* Directions for this task:
In the listing below, locate the line that contains "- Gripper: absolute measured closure" and the line that contains "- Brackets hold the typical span". Restate word for word those two lines and every line between them, and nothing else.

* Dataset extract:

_ _ _ _ _

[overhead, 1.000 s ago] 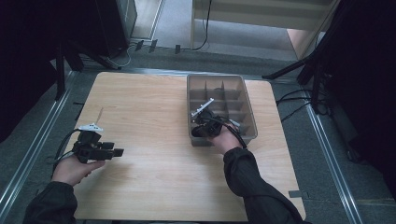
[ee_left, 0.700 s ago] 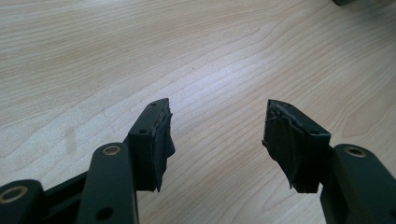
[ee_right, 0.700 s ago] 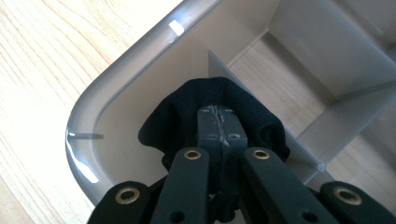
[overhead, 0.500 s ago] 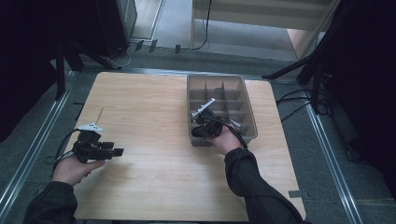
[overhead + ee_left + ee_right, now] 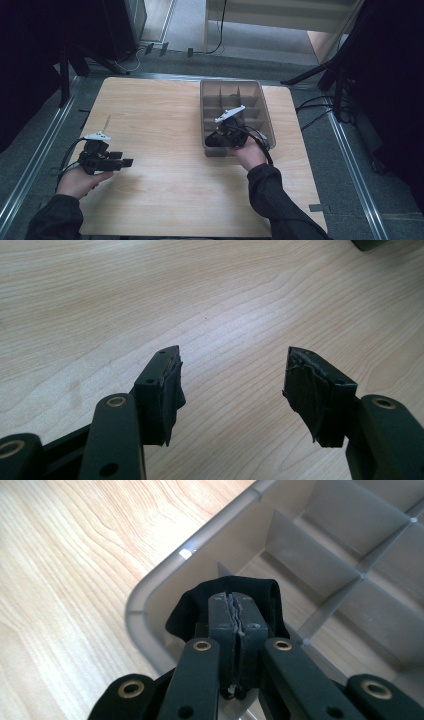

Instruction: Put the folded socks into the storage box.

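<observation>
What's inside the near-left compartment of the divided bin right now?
The right gripper, shut on a black cloth, is over that corner of the grey bin. The cloth and jaws hide the compartment floor beneath.

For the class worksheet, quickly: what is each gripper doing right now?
Left gripper: open, empty, above the table.
Right gripper: shut on a black cloth, over the bin.

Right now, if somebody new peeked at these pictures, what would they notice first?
Probably the right gripper, shut on a black cloth and holding it over the near left corner of the grey divided bin on the right half of the wooden table. Next, the left gripper, open and holding nothing, over bare wood near the table's left edge.
</observation>
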A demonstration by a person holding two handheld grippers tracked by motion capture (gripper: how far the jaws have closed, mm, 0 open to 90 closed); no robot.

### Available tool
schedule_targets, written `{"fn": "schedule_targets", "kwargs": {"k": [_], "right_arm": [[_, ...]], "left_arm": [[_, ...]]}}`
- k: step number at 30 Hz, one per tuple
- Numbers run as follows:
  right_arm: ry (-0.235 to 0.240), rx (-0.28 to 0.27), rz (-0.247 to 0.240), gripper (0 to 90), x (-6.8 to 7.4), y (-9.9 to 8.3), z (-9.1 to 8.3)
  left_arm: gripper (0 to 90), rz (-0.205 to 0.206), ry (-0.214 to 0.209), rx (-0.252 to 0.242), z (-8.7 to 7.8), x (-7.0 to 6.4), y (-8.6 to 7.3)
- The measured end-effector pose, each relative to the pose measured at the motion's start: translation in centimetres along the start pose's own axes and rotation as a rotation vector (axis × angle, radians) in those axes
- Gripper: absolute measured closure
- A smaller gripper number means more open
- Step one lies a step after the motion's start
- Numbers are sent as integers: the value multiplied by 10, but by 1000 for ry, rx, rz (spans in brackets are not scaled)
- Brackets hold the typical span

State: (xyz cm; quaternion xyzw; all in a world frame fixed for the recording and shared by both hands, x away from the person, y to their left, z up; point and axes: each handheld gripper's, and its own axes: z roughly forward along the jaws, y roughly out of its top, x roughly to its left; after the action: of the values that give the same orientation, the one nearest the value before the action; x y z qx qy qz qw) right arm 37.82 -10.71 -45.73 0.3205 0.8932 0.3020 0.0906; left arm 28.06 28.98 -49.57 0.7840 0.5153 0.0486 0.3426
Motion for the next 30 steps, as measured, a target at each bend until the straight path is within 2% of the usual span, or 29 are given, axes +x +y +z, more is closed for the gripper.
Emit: {"fn": "schedule_targets", "kwargs": {"k": [9, 13, 25, 30], "right_arm": [[0, -33, -15, 872, 10, -10, -16], [-1, -45, -28, 864, 17, -14, -23], [23, -87, -7, 857, 37, -41, -35], [41, -96, 4, 849, 39, -47, -37]], "left_arm": [[385, 16, -15, -4, 4, -7, 5], [383, 35, -23, 4, 8, -11, 9], [376, 72, -50, 22, 20, -22, 21], [373, 78, -63, 25, 24, -27, 24]]}}
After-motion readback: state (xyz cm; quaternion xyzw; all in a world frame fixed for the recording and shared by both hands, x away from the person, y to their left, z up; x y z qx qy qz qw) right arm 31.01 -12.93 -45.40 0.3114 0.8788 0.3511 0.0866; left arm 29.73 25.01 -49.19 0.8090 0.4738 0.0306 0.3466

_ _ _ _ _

* Result of this exercise:
- Gripper: absolute measured closure
- A smaller gripper number means more open
- Step one lies a step after the motion's start
- Numbers are sent as integers: the value multiplied by 10, but by 1000 for ry, rx, rz (spans in brackets are not scaled)
- Brackets hold the typical span

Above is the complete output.